• Chiara Frizzera Zambelli

CORNICE D'INFANZIA

GIORNO 74 (in ritardo di 3)


Una smorfia da maestrina nascosta da una montatura tonda rosa pastello ed un taglio degli occhi orientale.

Seduta su una sedia vintage, color panna in contrasto con la vegetazione rigogliosa alle spalle di un verde bosco, che sembra una giungla di una qualche foresta dell’equatore.

Il taglio dei capelli, corti a caschetto, marrone scuro, e l’abbigliamento bizzarro, non fanno trapelare il sesso con estrema sicurezza come invece vengon portati gli stivali di gomma a strisce orizzontali come la bandiera della pace.

Da quel tripudio di colori escono dei calzetti bianchi ad uncinetto mentre le gambe son accavallate e nude.

Dei short rosso fuoco ed una maglietta a righe bianca e tre diverse nuance di azzurro completano un outfit improponibile.

Chissà se sarò stata io a sceglierlo.

Di certo i colori mi sono sempre piaciuti.

Non ho mai amato farmi vestire da mia madre.

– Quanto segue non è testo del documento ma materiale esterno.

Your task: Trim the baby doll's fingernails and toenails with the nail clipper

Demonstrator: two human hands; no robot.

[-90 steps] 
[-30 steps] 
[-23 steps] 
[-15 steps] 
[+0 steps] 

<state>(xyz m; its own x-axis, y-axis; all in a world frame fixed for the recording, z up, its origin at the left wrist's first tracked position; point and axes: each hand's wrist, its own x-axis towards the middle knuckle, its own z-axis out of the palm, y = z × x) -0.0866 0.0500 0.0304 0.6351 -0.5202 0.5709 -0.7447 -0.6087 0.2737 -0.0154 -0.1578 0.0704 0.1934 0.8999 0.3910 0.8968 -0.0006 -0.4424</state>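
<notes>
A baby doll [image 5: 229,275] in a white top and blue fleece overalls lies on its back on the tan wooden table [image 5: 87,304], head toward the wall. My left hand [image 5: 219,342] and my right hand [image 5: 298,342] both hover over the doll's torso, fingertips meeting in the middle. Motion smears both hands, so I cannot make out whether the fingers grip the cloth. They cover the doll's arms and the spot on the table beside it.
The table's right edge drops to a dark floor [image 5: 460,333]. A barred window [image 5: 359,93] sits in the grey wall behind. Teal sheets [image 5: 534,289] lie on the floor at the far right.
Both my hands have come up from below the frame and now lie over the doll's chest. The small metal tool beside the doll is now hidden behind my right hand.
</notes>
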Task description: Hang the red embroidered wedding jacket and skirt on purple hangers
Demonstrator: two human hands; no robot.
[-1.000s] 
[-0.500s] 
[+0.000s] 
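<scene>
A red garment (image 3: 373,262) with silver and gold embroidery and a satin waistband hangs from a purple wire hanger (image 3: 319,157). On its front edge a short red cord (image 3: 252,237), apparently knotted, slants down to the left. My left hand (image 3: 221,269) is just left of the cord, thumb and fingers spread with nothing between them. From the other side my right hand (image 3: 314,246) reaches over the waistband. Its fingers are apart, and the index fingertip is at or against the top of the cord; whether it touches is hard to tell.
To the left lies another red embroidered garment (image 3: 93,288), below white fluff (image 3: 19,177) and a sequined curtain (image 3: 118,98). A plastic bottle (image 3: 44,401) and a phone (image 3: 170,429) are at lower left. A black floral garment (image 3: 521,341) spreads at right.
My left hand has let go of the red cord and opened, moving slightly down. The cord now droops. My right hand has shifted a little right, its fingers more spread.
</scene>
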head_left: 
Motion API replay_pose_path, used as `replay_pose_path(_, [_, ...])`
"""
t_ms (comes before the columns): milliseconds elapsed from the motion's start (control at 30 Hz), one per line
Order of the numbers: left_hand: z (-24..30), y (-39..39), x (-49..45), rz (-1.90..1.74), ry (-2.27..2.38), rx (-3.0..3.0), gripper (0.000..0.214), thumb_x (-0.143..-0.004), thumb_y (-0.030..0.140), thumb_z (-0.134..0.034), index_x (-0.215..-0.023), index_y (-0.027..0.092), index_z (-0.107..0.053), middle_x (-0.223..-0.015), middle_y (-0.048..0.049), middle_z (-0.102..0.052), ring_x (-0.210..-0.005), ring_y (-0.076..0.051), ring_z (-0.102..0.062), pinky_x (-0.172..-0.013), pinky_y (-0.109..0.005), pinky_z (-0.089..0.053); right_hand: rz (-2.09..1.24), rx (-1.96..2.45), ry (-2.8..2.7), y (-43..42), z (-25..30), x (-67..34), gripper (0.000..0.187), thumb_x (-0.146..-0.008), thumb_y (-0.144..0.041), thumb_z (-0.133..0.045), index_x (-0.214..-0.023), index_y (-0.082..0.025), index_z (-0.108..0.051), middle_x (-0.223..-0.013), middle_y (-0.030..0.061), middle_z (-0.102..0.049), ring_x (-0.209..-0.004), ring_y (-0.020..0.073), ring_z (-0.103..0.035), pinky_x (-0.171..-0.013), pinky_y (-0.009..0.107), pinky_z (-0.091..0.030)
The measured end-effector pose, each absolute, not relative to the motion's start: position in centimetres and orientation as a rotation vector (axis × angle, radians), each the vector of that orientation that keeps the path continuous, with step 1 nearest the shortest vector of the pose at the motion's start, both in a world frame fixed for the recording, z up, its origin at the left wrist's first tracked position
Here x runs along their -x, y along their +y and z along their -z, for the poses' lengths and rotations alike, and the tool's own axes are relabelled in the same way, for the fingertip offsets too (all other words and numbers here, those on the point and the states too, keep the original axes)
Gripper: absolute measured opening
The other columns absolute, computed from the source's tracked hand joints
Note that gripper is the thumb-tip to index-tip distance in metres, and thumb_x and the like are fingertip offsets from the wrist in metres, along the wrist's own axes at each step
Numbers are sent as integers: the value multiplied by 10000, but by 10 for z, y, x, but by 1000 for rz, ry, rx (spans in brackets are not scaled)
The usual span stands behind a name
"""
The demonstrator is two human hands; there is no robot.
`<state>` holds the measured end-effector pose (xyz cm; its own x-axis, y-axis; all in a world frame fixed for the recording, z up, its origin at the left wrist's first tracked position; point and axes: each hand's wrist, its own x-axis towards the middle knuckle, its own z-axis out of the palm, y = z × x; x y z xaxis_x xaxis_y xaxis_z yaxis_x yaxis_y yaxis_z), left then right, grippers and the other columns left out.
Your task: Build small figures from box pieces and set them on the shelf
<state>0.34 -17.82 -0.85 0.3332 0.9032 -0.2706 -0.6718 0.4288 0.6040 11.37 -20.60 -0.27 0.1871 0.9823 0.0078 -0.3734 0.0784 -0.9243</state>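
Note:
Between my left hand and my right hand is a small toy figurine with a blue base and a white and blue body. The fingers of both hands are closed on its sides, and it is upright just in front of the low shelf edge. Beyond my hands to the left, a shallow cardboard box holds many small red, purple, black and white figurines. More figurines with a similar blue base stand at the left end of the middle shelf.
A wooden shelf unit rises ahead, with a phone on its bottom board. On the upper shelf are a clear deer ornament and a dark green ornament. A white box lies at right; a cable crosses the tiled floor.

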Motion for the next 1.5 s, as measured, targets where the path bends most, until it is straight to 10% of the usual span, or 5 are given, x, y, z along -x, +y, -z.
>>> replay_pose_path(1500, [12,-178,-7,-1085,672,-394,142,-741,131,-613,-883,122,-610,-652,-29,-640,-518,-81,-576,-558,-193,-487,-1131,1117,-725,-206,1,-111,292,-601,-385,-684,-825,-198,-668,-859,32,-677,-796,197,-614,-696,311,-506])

Volevo scegliermi da sola gonne, maglie, t-shirt e pantaloni da sfoggiare.

Lo vivevo come un momento di libertà espressiva. Poter descrivere al meglio il mio essere sotto vesti consone al mio stato.

Altamente sensibile.

Ed eccomi qui sotto coperta a fissare questo ritratto di me bambina sul comodino accanto ad una pila di libri di argomenti diversi, così come i colori della foto, i miei pensieri ed il mio modo di ragionare. Sempre aperta a nuove scoperte. Sempre senza una meta precisa.

Mi guardo in questa cornice 13x18 in un passpartout e sembro trapelare fierezza e sicurezza che oggi non ritrovo, che ho dimenticato, perso od abbandonato.

Non lo so.

Forse stavo recitando. Ho sempre amato il teatro e da piccola mia nonna era solita riprendermi dicendo che ero una “comediante”, con una enne perché in dialetto.

C’è sempre stato dentro di me quella parte gioiosa, giocosa, fatta di scherzi, ironia. Fatta di sorrisi e risate, di burle e stronzate.

Mi manca.

Mi manchi.

Mentre ti guardo fiera del tuo essere altamente sensibile vengo smossa dal mio stare in attesa e mi alzo per bere un bicchiere d’acqua, sciacquarmi il viso e indossare quel sorriso, anche solo per poco.